Exercise prompt
Nothing but the lines below from the one containing "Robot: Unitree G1" through the one containing "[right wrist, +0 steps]" should appear in the answer, exact and without pictures.

Data
▶
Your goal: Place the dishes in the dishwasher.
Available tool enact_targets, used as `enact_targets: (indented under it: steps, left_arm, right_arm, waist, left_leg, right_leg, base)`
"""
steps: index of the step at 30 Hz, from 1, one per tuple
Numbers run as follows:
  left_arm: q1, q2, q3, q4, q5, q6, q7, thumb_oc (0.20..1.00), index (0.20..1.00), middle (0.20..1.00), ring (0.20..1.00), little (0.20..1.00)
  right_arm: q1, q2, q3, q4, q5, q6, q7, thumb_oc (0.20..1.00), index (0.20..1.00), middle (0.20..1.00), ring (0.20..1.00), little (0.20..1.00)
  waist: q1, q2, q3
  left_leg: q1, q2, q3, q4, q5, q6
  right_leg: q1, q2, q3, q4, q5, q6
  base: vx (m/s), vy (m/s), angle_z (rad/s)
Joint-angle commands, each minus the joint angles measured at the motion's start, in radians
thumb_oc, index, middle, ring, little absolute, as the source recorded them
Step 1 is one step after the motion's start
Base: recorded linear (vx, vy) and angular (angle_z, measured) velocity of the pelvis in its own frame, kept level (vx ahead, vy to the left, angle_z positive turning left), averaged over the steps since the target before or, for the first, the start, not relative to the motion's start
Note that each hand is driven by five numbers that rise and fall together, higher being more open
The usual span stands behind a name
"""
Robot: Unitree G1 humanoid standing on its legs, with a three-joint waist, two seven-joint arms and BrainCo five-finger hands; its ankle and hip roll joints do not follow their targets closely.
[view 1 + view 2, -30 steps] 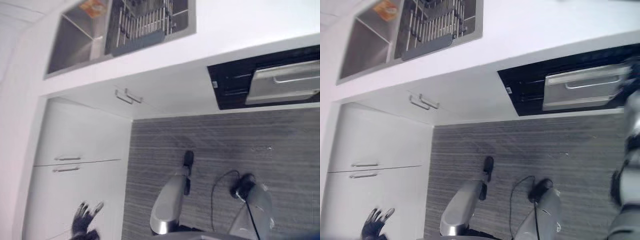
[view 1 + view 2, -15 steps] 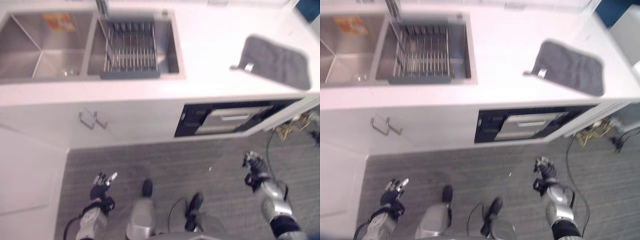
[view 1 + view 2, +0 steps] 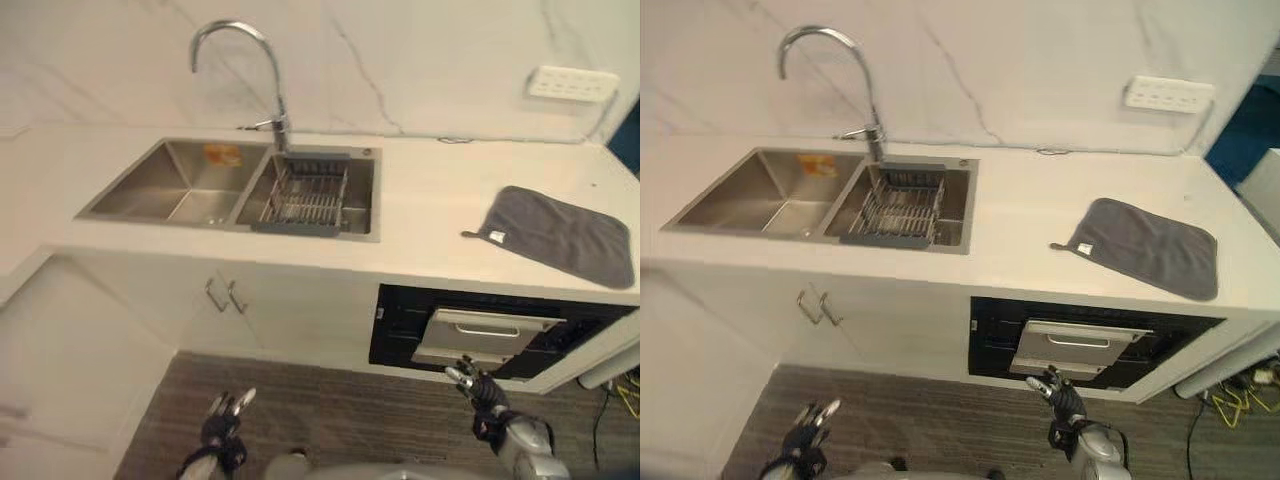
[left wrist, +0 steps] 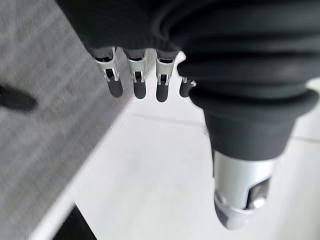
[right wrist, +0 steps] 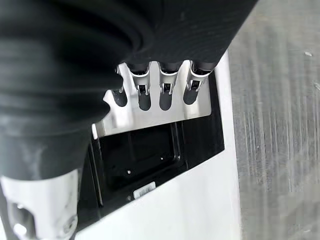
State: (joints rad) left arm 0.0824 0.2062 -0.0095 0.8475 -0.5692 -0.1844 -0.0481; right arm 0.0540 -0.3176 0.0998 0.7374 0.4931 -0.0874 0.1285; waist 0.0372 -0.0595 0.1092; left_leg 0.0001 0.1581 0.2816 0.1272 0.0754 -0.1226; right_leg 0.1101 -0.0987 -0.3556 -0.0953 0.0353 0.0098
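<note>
White countertop (image 3: 1040, 215) is running across the middle of the frame, marble backsplash (image 3: 1020, 70) behind it. Double stainless sink (image 3: 770, 195) is sitting at centre left, curved chrome faucet (image 3: 855, 80) rising behind the divider. Grey wire dish rack (image 3: 895, 212) is resting inside the right basin; cannot tell if any dishes are lying in it. An orange item (image 3: 818, 165) is showing at the back of the left basin, too blurred to identify. Dark grey towel (image 3: 1150, 245) is lying flat on the counter at centre right. White outlet strip (image 3: 1168, 95) is sitting on the wall at upper right.

Dishwasher (image 3: 1080, 345) is showing as a black recess under the counter at lower right, its silver drawer front (image 5: 165, 107) sticking out slightly. White cabinet doors with two handles (image 3: 818, 303) are standing just left of it, under the sink.

Right hand (image 3: 1065, 400) is hanging at bottom centre-right, just in front of the dishwasher, fingers (image 5: 167, 92) loosely extended and grasping nothing. Left hand (image 3: 808, 425) is hanging at bottom left over the grey striped floor (image 3: 940, 425), fingers (image 4: 137, 82) relaxed, empty.
</note>
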Motion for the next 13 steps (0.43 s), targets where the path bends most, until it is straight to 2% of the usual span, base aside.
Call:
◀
Written answer
Robot: Unitree G1 humanoid standing on its legs, with a three-joint waist, two seven-joint arms and BrainCo five-finger hands; its ankle and hip roll joints do not follow their targets closely.
[view 1 + view 2, -30 steps] 
[view 1 + view 2, -15 steps] 
[view 1 + view 2, +0 steps] 
[left wrist, +0 steps] 
[right wrist, +0 steps] 

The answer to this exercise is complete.